| TASK DIRECTIONS |
Produce word for word the lines of the data below running from the one that has "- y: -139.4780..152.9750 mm" to the one that has "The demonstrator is", inclusive, and no others.

| RECORDS FOR THE TASK |
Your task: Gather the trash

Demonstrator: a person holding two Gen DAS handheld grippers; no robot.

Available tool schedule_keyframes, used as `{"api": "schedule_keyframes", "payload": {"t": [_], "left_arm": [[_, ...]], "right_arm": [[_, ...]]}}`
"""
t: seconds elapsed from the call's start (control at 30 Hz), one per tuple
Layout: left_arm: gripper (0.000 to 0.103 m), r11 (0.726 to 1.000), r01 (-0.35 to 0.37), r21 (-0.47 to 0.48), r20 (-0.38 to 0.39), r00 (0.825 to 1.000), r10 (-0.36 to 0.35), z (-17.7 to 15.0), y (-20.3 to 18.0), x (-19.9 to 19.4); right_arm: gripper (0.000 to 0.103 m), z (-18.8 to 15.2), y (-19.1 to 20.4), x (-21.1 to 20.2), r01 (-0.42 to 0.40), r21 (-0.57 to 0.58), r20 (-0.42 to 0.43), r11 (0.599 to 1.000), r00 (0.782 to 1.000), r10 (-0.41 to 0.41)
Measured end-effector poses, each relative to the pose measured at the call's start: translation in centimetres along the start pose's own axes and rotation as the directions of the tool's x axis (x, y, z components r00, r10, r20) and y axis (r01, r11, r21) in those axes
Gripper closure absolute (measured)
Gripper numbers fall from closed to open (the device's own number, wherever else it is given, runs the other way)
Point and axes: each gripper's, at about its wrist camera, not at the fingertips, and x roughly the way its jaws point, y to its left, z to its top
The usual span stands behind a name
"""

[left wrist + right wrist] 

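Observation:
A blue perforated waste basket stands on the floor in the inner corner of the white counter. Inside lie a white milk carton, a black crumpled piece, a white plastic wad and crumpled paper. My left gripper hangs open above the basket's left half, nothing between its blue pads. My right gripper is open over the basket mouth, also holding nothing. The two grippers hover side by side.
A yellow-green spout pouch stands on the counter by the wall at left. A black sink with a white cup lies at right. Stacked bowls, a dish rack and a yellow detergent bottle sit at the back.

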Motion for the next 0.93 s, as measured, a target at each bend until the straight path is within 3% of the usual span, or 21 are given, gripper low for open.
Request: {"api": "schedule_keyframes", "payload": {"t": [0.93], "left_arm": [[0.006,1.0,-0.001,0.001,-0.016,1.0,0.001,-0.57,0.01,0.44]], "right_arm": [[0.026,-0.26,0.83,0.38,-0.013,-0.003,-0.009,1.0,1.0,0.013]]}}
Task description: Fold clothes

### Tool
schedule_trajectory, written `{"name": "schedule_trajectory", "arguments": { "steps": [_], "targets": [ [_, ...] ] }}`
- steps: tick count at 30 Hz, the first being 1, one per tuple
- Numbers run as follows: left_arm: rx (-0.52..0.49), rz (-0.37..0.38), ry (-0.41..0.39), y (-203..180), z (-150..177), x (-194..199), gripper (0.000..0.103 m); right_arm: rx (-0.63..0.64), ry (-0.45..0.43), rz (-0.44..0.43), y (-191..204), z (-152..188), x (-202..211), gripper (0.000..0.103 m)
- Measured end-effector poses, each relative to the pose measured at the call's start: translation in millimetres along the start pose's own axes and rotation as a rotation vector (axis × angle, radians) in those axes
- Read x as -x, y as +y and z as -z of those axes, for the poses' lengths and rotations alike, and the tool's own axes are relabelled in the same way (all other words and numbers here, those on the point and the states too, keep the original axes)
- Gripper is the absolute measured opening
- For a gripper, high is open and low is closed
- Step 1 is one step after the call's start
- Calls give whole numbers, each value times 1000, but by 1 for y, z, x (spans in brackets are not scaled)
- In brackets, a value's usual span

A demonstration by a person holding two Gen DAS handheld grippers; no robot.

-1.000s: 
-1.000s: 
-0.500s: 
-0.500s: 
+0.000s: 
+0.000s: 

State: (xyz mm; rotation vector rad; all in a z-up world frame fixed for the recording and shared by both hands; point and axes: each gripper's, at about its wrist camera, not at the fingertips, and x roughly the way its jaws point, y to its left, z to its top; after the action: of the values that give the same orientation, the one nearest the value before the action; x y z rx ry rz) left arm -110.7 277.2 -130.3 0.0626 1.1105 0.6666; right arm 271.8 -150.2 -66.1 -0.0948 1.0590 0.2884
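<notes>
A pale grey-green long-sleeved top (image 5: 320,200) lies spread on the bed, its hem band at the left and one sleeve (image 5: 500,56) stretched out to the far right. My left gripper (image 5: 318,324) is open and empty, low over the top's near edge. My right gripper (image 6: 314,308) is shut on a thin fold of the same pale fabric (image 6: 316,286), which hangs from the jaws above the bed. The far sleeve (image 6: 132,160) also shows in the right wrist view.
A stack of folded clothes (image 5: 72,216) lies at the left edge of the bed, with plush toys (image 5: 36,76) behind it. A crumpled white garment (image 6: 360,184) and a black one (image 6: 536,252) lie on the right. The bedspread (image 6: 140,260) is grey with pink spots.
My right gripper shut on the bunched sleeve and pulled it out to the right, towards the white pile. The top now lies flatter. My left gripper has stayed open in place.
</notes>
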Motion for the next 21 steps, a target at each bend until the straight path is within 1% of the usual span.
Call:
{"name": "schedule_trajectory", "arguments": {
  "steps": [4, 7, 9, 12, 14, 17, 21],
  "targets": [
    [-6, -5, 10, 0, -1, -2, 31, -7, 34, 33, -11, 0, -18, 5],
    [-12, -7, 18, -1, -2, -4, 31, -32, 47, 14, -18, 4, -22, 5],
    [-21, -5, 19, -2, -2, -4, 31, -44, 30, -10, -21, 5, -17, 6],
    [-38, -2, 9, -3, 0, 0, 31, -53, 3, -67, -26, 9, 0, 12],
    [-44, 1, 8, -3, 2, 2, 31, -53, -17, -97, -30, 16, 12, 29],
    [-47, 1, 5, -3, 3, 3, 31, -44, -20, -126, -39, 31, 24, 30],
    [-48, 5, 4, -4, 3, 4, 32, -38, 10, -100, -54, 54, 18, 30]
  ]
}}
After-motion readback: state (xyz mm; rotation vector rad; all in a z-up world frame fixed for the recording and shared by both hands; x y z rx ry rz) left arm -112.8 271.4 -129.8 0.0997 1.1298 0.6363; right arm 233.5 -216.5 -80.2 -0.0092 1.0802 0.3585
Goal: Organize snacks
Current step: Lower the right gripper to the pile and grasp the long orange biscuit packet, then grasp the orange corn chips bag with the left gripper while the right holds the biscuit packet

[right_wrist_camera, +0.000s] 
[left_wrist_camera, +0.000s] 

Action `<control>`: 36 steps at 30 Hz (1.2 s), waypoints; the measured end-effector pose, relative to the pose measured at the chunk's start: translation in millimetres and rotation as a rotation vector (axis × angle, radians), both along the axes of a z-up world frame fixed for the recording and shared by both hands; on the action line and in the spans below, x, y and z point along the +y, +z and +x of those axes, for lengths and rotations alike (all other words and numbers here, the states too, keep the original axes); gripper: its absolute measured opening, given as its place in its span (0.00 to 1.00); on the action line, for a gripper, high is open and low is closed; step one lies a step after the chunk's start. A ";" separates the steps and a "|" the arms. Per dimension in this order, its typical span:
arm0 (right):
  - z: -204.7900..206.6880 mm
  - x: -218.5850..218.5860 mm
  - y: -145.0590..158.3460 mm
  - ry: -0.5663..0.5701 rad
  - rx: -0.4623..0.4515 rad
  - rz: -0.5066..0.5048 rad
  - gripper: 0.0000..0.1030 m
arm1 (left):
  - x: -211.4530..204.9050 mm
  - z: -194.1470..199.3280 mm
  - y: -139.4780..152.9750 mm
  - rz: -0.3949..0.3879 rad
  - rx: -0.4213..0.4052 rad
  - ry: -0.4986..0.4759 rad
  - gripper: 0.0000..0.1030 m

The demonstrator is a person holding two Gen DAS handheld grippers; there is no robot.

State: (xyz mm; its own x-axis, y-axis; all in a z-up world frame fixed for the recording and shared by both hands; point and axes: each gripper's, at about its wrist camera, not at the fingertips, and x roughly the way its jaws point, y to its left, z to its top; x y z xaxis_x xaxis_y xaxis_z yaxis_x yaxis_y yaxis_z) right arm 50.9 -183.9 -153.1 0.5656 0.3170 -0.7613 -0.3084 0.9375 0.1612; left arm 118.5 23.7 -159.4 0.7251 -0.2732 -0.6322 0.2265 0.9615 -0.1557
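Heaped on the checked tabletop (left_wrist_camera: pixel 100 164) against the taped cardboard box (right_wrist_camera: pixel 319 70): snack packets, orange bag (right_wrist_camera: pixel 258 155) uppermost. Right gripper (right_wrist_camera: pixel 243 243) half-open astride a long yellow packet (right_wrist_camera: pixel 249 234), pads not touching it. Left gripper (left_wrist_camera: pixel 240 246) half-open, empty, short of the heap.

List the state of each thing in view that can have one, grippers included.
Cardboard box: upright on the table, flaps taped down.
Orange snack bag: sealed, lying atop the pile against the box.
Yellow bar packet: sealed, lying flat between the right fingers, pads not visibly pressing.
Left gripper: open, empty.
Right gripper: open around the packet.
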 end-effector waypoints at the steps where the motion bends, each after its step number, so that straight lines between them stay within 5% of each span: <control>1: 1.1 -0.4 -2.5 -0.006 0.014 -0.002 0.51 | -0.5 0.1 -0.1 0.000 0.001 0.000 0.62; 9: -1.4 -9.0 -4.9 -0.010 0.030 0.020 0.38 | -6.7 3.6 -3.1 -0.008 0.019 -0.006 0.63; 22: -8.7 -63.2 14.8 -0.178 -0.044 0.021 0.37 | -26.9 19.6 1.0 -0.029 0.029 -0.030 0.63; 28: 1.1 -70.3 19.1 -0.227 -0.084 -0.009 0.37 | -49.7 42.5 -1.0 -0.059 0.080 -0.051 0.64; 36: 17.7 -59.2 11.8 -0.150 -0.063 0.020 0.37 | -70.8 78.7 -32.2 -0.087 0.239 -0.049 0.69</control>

| THE ANSWER |
  - y: -139.4780..152.9750 mm
  - rz: -0.3949..0.3879 rad
  - rx: -0.4213..0.4052 rad
  - ry: -0.4986..0.4759 rad
  - gripper: 0.0000..0.1030 m

The demonstrator is a person holding two Gen DAS handheld grippers; there is no robot.

This output requires nothing further.